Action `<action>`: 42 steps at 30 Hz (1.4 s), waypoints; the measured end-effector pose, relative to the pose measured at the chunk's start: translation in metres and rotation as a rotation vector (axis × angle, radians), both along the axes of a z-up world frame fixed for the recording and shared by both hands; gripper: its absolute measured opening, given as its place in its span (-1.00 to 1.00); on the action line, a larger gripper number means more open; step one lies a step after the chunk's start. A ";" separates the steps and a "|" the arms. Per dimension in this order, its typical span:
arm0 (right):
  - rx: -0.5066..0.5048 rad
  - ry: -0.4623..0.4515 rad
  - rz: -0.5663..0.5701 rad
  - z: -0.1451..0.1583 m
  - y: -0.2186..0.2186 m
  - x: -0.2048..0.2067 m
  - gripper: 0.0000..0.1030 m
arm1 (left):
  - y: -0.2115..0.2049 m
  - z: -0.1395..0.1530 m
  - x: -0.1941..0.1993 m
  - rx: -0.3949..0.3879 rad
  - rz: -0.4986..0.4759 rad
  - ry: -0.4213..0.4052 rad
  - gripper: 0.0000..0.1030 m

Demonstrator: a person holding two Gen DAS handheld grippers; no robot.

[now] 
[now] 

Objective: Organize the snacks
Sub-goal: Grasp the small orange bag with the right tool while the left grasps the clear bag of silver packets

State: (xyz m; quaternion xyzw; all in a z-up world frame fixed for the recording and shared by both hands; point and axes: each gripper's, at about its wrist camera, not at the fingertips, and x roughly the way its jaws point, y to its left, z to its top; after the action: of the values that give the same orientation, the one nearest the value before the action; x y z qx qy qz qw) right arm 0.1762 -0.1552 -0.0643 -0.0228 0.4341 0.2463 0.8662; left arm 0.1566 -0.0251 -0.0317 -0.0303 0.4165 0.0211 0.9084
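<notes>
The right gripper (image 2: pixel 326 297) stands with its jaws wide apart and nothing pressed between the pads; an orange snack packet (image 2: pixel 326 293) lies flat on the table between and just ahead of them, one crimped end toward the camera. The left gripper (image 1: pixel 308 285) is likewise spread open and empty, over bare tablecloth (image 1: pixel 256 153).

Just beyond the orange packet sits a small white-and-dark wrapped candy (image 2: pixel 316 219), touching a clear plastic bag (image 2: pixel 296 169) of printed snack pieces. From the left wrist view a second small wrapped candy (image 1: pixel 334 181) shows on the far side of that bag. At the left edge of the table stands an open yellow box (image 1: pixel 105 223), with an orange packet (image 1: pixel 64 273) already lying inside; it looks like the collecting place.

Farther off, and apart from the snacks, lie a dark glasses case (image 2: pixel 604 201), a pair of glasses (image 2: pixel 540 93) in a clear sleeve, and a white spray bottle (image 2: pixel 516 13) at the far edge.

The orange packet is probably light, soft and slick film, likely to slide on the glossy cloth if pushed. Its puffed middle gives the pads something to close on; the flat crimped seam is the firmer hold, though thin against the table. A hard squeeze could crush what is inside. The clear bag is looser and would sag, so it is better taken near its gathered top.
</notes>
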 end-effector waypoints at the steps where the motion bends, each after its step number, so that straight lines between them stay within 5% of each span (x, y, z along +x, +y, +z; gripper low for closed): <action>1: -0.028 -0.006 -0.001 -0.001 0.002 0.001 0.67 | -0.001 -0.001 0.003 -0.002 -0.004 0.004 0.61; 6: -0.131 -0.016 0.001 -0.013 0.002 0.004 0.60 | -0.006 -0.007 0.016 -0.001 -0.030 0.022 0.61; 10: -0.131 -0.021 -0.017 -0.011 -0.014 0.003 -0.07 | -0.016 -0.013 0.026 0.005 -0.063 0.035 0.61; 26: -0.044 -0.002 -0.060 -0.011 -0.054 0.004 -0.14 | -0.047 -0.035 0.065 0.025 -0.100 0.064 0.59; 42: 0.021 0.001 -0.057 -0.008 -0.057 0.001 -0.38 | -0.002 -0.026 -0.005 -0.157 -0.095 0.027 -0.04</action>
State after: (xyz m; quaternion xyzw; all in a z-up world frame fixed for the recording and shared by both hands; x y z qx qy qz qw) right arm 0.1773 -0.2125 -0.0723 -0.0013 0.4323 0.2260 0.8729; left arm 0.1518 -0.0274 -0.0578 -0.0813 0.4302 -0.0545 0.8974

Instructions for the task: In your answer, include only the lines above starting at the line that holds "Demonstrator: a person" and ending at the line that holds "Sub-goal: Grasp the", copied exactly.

Finished task:
Demonstrator: a person holding two Gen DAS handheld grippers; no robot.

[now] 
[now] 

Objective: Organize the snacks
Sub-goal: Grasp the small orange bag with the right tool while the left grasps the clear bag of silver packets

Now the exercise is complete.